Long cycles are bigger, not just slower
Pull up any instrument across timescales and the pattern is impossible to miss: the annual swing is larger than the monthly swing, and the monthly swing is larger than the daily swing. Amplitude grows with the period of the cycle. This is not a quirk of one market; it is the structural consequence of price being close to a random walk, where the expected size of a move scales with the square root of the horizon, so longer cycles accumulate larger excursions. Ehlers' working approximation is even blunter and good enough for the trader: amplitude is roughly proportional to period.
$$ \text{Amplitude} \;\propto\; \text{Period} $$
Read what that does to a spectrum. A spectrum measures power, the squared amplitude, at each cycle. If amplitude rises with period, power rises faster still, so a raw spectral estimate of price is tilted: the slow end towers over the fast end before you have learned anything about which cycle actually carries tradeable structure.

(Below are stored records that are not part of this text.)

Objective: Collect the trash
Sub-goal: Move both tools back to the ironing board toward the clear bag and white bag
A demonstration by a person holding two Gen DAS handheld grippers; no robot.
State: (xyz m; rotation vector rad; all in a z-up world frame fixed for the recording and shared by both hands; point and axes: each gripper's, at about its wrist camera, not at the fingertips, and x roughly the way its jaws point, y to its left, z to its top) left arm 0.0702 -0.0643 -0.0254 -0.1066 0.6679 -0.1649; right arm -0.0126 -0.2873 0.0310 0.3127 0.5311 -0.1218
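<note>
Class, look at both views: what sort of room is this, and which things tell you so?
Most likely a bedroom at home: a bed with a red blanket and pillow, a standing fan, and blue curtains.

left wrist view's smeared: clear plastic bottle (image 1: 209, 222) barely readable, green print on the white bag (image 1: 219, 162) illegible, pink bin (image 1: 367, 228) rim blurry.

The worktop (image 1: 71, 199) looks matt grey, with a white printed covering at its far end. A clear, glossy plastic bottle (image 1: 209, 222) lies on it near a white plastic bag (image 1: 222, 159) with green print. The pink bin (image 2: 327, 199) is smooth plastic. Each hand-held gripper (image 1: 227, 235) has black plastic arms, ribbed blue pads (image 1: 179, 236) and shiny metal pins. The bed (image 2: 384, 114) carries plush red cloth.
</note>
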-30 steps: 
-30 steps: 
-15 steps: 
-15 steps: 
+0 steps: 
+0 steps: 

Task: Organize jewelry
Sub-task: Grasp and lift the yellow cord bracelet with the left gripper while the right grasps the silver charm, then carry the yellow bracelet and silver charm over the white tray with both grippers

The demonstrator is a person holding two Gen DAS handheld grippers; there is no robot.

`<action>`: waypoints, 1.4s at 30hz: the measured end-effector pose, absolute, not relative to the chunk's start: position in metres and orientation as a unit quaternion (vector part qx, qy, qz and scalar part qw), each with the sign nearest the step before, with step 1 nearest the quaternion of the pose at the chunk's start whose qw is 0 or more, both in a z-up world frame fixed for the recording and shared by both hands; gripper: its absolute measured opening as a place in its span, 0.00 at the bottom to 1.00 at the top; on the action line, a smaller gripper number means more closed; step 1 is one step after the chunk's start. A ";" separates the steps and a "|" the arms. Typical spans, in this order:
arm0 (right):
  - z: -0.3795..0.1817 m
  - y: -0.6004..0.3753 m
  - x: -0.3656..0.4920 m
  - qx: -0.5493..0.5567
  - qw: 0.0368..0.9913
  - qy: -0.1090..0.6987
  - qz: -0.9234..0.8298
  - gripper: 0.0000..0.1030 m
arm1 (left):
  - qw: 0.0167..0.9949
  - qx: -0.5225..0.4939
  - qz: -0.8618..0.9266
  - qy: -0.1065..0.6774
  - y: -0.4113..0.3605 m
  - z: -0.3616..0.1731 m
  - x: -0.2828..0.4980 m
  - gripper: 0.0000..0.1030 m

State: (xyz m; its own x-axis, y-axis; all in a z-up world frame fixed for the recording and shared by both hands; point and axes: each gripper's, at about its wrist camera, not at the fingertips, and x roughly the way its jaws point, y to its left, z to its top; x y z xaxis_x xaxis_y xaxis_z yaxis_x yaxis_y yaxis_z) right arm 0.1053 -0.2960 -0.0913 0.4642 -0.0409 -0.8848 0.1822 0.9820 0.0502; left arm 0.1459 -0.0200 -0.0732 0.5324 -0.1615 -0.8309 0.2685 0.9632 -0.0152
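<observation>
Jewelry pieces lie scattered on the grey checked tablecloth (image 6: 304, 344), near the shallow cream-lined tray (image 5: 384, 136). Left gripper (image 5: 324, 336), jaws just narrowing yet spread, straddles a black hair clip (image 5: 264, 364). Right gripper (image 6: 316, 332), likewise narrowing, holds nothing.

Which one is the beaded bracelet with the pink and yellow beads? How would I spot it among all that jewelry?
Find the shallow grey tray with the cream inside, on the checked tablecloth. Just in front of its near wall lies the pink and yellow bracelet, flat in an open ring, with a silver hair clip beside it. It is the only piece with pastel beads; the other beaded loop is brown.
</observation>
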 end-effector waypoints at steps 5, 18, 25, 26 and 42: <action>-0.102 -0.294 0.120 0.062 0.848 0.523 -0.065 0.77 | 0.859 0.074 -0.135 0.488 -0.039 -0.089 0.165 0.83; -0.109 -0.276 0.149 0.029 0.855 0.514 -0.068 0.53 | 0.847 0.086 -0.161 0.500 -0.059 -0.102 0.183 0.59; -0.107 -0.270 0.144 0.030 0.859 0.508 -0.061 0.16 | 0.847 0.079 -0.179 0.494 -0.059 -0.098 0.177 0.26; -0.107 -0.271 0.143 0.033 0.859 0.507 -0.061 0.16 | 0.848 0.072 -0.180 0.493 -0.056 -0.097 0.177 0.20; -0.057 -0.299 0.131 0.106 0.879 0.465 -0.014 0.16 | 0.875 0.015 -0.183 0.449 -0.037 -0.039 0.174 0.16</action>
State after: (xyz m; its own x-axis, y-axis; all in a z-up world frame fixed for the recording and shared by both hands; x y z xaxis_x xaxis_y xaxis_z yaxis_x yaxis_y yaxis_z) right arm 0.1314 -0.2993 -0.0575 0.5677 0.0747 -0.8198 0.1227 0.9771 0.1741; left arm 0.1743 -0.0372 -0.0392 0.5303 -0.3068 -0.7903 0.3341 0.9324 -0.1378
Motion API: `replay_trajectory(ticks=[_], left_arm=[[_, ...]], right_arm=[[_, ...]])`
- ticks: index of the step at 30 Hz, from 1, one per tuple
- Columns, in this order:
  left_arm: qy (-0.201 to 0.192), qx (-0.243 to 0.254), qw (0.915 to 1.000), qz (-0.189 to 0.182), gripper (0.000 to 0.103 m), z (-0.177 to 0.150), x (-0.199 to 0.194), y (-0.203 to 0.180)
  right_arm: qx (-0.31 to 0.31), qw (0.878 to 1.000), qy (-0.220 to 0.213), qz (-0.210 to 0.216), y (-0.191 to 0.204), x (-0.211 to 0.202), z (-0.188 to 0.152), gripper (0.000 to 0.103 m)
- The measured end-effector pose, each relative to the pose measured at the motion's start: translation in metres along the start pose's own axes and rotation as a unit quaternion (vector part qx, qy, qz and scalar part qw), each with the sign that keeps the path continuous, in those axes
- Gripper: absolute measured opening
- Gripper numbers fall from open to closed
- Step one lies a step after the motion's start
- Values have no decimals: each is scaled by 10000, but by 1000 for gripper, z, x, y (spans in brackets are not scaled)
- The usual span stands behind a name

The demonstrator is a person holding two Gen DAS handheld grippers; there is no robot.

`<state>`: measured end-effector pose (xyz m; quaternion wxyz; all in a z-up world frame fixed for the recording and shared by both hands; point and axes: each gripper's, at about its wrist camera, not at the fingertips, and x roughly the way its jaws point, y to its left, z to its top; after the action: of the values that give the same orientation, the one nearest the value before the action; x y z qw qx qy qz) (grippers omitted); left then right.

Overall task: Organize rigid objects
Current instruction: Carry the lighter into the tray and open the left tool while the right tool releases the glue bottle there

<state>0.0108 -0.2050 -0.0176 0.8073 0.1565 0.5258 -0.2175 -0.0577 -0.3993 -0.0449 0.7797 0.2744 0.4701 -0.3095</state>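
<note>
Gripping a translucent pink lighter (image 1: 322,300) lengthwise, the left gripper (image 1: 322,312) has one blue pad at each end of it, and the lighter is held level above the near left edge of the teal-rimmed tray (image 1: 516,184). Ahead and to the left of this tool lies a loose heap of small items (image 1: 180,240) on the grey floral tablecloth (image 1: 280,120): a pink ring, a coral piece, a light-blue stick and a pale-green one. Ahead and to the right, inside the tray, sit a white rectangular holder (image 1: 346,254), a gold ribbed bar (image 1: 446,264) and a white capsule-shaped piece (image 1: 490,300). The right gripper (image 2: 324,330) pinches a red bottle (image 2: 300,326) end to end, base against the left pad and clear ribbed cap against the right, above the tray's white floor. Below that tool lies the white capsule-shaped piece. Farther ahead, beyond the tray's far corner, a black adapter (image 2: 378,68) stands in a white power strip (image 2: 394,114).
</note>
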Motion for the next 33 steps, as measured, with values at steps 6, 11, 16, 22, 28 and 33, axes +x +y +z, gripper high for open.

This is the same fact the old article on noise colors stated from the other direction, that price sits near the brownian spectrum with power piled at the slow cycles. Spectral dilation is that tilt seen as a measurement problem.
When you can ignore it and when it ruins the estimate
The fix depends entirely on how wide a span of cycles you are looking across, measured in octaves (an octave is a doubling of period: 10 to 20 bars is one octave, 10 to 40 is two).
$$ \text{narrow span (under ~1 octave)} \;\Rightarrow\; \text{dilation negligible} \qquad \text{several octaves} \;\Rightarrow\; \text{must compensate} $$
If you are hunting the dominant cycle inside a narrow band, say somewhere between 18 and 30 bars, the amplitude tilt across that small range is mild and you can ignore it; every candidate cycle is roughly the same size, so whichever shows the most power is genuinely dominant. The trouble starts when you let the estimator see several octaves at once, from a 10-bar cycle out to an 80-bar cycle. Now the amplitude tilt spans a factor of eight, the power tilt far more, and the slow cycles drown out the fast ones by construction. Your periodogram will report a long dominant cycle every time, not because the market is trending on that period but because the long cycle was handed an unfair amplitude advantage before the contest began.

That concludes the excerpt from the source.